The Story Behind Local Restaurant “It” Couple
Ben and Liza Groshell are a dynamo dining team who are veritable local celebrities due to their growing number of go-to restaurants. They became restauranteurs in 1992 with the opening of Marker 32, the highly-rated seafood destination on the intracoastal waterway. Then they began working on a steakhouse concept, but the 2008 economic recession had them rethinking creatively. Ben Groshell saw that at a time when fine dining was suffering, simple comfort food was still thriving. So the couple decided to switch gears and bring to life a concept they had planned for later in their careers – a fish camp.
Living in Ponte Vedra and loving the waterway, they found a small waterfront structure on Roscoe Road in Palm Valley and got permission from a former restaurant owner in the area to use the name Palm Valley Fish Camp.
“Fish camps of the past, the thirties and forties, were places where boats were launched, people would go fish, and at end of the day, bring back their catch and cook it and talk about the day,” Ben told food celebrity Sandra Lee during a video segment she created on the Fish Camps for BBVA Compass Small Business Stories.
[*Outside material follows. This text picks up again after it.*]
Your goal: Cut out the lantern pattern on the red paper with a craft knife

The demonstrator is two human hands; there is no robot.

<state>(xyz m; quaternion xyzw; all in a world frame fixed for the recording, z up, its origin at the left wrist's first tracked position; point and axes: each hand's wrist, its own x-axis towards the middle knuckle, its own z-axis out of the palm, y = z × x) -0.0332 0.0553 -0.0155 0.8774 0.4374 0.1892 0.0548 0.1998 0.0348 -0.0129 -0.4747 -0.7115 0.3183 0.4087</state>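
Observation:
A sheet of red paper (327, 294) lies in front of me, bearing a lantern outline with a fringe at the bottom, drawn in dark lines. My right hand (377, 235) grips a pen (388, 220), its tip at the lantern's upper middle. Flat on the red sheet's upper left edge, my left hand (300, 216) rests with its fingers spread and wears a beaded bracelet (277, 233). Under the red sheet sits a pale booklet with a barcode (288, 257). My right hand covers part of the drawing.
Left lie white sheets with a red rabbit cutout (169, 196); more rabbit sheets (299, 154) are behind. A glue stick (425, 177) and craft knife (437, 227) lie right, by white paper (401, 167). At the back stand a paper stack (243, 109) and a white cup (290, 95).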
“[It] was going to be a very small, mom-and-pop, niche spot in our neighborhood,” explains Liza. The concept worked, and the rest is history, as the community saw two more Fish Camps open in the seven years that followed; each with their own personality but all with the same exceptionally fresh seafood and southern-inspired sides.
While Palm Valley has the appearance of a Florida Cracker-style home, seating a relatively small number of eighty guests amongst buoys, driftwood, and other seafaring bric-a-brac, Neptune Beach’s North Beach Fish Camp is sleeker and roomier, like breathing the fresh salty sea air from the ocean just a few hundred yards away. The most recent addition, Julington Creek Fish Camp, sits on its namesake, a large creek off the St. Johns River that has historically been a fishing haven. This location has the most outdoor seating, perfect for boat-watching. It’s clear that the Groshells responded to the distinct neighborhoods when building their Fish Camps. It’s also clear that the two love the restaurant business, with Ben, a chef, focusing mainly on the kitchens, and Liza, a businesswoman, on the restaurants’ development.
They are people who look to constantly evolve and try new things: When in 2013, their long-time seafood supplier, Safe Harbor Seafood in Mayport, decided to open a restaurant of its own, the Groshells were asked for assistance. And in 2016, the two entities formed a 50/50 partnership in a second Safe Harbor Restaurant on the intracoastal in Jacksonville Beach. The Safe Harbor restaurants are fast casual, with dishes (actually baskets) at a lower price point than the Fish Camps or the high-end Marker 32, and they have the same crowds clamoring to get the straight-out-of-the-water seafood, local produce, and friendly, neighborly vibe found at all the Groshell’s spots.
“As long as I’m around seafood, I’m happy,” says Ben. “Yeah, I had no idea I’d end up in the restaurant business, but I cannot imagine doing anything else,” adds Liza.